I may have been busy over the last couple of months but should really have put some time aside to keep my blog updated. I finished my first large item of clothing using fairisle technique last week, so maybe that’s a good place to start.

I saw the Scribble Tanktop pattern in issue 44 of The Knitter and it screamed DAVE! My partner Dave already owns a couple of patterned tanktops and is also a big fan of the colour brown, so I decided to use the recommended yarn which also added a bit of variety to his wardrobe – i.e blue

I had to learn the continental method of knitting to alternate between my standard method for the brown (working yarn in right hand) and the continental for the blue (working yarn in left hand). This ensured I kept the brown yarn above the blue as I knitted without having to keep swapping the yarn in my right hand and avoided the 2 yarns getting tangled. I’ve found it really rewarding to learn the continental method for knit stitch as it is much quicker to work. The tanktop was knitted in the round so I only had to purl rows after shaping for the arm holes. I recommend persevering with learning it if you can’t already!

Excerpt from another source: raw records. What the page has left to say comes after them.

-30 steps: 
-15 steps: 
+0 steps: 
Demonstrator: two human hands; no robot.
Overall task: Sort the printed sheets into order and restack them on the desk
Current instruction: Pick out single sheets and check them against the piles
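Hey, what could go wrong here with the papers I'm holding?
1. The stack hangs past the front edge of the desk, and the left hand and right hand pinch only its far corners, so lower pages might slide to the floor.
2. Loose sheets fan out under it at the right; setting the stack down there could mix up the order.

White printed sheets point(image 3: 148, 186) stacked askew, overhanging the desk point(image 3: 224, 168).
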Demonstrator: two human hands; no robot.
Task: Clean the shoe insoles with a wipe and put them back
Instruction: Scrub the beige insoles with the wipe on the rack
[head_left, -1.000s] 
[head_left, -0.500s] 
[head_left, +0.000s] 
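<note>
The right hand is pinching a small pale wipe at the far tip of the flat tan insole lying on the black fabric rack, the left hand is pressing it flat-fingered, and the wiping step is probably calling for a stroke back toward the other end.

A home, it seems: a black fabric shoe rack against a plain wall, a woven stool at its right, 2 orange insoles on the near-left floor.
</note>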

You can also buy the Scribble Tanktop pattern separately on The Making Spot website.

starting fairisle technique for tanktop in The Knitter

I experimented to find the best method for the 2 colour yarns on the back of the knitting. I tried ‘wrapping’ the yarn as shown above (stops you having long stretches of loose yarn) but as the maximum length was 6 stitches I settled on leaving it loose as the front looked better

first repeat of fairisle scribble pattern tanktop from The Knitter

It took a while to get my tension right, so the yarn travelling across the stitches on the back wasn’t too tight, but became really easy once I got used to swapping between the blue and brown yarn. There are 2 different rows of repeat scribble designs that are offset

fairisle scribble tanktop knitted in the round

I really like how the gap between rows increases from the bottom of the tank to the top and the great thing about knitting in the round is less joins to sew 🙂

fairisle scribble tanktop modelled by Dave

As you can see, my partner Dave is very proud of his new tanktop 🙂

Springtime cardi is finished!

I have completed my cardigan and it is still Springtime! 🙂

alpaca lace knit bat wing sleeve cardigan

The waistband was added by picking up the stitches along the bottom of the lace knit body as the cast on row. When this was completed the neckband (knitted separately) was attached. I added press stud fasteners and the cardi is finished!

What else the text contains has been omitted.